Sarah Miller, deputy director of the Open Markets Institute, which advocates against corporate concentration and monopoly power, said that it was not surprising to find Republicans and Democrats agreeing about the pernicious effects of tech companies becoming more and more monopolistic.

“These corporations becoming more and more like private governments is just becoming more apparent to people on both sides of the aisle who are in democratically elected government,” Miller told The Daily Beast, adding that part of their advocacy is centered on pushing the Federal Trade Commission to take more action.
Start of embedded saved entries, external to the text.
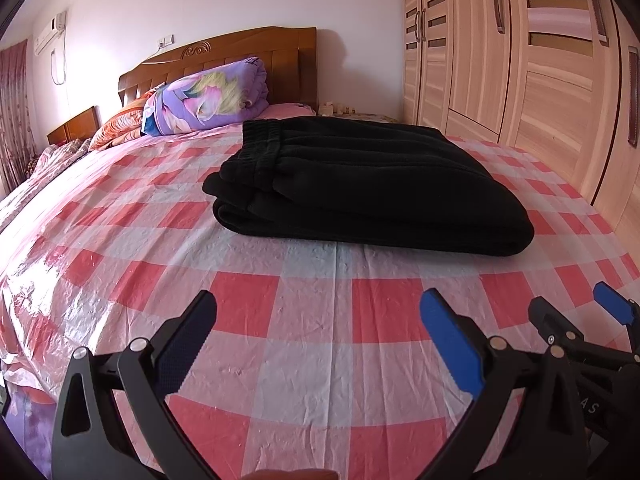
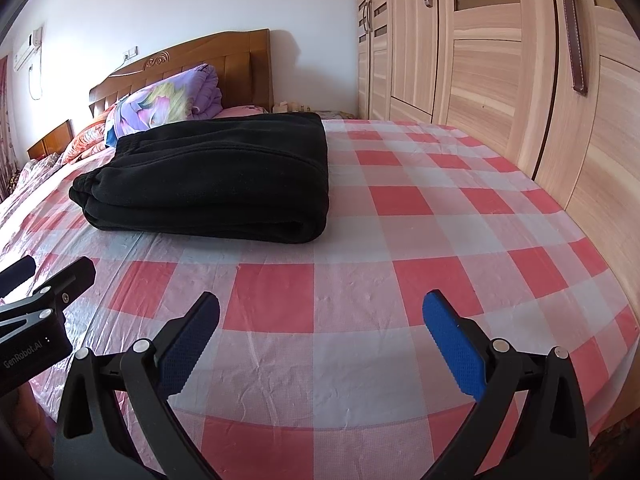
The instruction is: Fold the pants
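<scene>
On the bed [image 1: 120,264], under its red-and-white checked plastic sheet [image 2: 360,280], the black pants [image 1: 360,184] lie as a thick, squared bundle of several layers, elastic waistband [image 1: 260,140] on top at the end toward the headboard [image 1: 224,60], rounded fold facing me. From the pants, my left hand-held gripper [image 1: 318,324] hovers near the foot side of the bundle, well apart from the cloth, its jaws spread wide and holding nothing; the right hand-held gripper [image 2: 320,320] sits beside it on the wardrobe [image 2: 500,60] side, likewise wide apart and empty, with bare sheet between it and the pants. Beyond the pants, toward the headboard, rests a rolled floral quilt [image 1: 208,96]. I judge the folding itself to be done or very nearly so: the bundle looks compact, with no leg trailing loose that I can see, though its far side is hidden from both views. What the next move calls for, in my estimate, is little more than a check of the edges, perhaps a light press to flatten the top layer, otherwise drawing both grippers clear.
</scene>
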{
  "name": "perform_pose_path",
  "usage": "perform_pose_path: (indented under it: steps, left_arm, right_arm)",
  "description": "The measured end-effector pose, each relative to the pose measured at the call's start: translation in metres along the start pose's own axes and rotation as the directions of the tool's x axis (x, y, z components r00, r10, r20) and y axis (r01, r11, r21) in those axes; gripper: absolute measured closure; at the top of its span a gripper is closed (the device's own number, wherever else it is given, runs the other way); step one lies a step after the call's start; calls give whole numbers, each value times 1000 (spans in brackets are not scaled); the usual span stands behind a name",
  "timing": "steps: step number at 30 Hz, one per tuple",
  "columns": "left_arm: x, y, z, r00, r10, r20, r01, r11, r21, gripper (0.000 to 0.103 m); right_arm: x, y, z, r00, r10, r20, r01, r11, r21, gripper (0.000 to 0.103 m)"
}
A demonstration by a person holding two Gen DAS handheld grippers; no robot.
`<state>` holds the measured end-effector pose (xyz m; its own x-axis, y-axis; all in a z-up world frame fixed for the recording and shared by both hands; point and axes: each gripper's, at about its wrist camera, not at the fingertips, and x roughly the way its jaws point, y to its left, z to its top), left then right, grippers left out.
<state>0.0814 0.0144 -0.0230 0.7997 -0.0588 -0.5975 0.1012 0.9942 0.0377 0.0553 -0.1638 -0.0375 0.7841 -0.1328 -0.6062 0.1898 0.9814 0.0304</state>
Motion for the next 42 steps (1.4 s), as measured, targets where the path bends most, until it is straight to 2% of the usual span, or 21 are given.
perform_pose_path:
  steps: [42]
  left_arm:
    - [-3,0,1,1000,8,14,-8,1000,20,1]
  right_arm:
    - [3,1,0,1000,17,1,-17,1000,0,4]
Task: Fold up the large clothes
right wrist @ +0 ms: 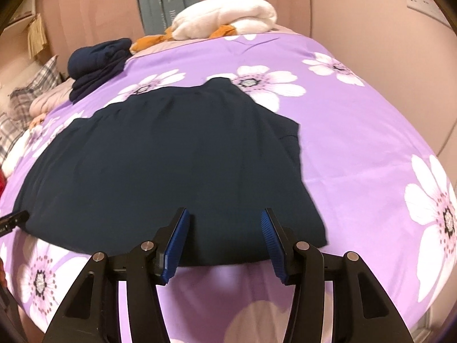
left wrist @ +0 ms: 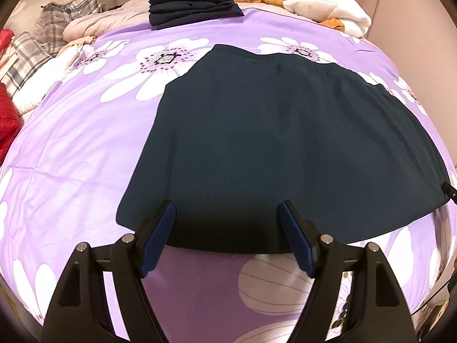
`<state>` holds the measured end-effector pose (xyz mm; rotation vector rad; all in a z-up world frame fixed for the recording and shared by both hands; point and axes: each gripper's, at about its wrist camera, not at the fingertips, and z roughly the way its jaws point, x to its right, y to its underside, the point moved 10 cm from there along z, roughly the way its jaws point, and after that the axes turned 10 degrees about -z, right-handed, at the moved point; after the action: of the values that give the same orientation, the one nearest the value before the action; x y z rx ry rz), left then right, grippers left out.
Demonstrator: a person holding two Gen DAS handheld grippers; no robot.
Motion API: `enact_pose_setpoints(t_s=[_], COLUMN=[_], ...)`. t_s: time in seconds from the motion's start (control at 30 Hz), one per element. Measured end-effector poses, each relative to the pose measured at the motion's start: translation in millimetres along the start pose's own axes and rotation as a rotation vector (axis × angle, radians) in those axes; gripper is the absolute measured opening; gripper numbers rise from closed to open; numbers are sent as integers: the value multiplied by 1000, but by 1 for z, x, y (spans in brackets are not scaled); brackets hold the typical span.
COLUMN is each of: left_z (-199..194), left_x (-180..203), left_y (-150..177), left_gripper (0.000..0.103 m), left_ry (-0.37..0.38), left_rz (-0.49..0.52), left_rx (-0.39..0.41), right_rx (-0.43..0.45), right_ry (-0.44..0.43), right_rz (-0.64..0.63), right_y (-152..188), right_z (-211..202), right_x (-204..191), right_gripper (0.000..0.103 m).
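Hovering with both left gripper (left wrist: pixel 227 207) and right gripper (right wrist: pixel 225 214) spread wide, eyeing soft, floppy dark garment (left wrist: pixel 285 143) hem just ahead of fingertips.

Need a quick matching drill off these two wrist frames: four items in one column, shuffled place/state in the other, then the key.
Items
1. dark garment
2. navy folded stack
3. white plush toy
4. left gripper

Place or state
A. at the far edge of the bed, by the curtain, with orange parts showing
B. open, fingers over the near hem of the dark cloth
C. spread flat in the middle of the purple floral cover
D. piled in layers at the far side of the bed, beside the plush toy

Pairs: 1-C, 2-D, 3-A, 4-B
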<state>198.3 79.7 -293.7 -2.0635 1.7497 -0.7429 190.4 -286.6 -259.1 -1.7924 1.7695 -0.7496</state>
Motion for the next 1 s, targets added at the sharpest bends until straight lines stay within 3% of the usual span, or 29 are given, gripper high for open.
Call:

With a growing conservative appetite for a proposal now being championed by a leading Democratic presidential candidate, President Trump could find himself in an odd position: forced to tiptoe around a signature policy of a lawmaker at which he’s directed racist attacks. On Monday, that tiptoeing began. In an interview with Breitbart, the president called Warren’s proposal “funny” because of tech leaders’ traditional support for Democrats.

“Isn’t it funny? Elizabeth Warren called for their total breakup,” he said. “I do smile, though, they’re so protective of her.”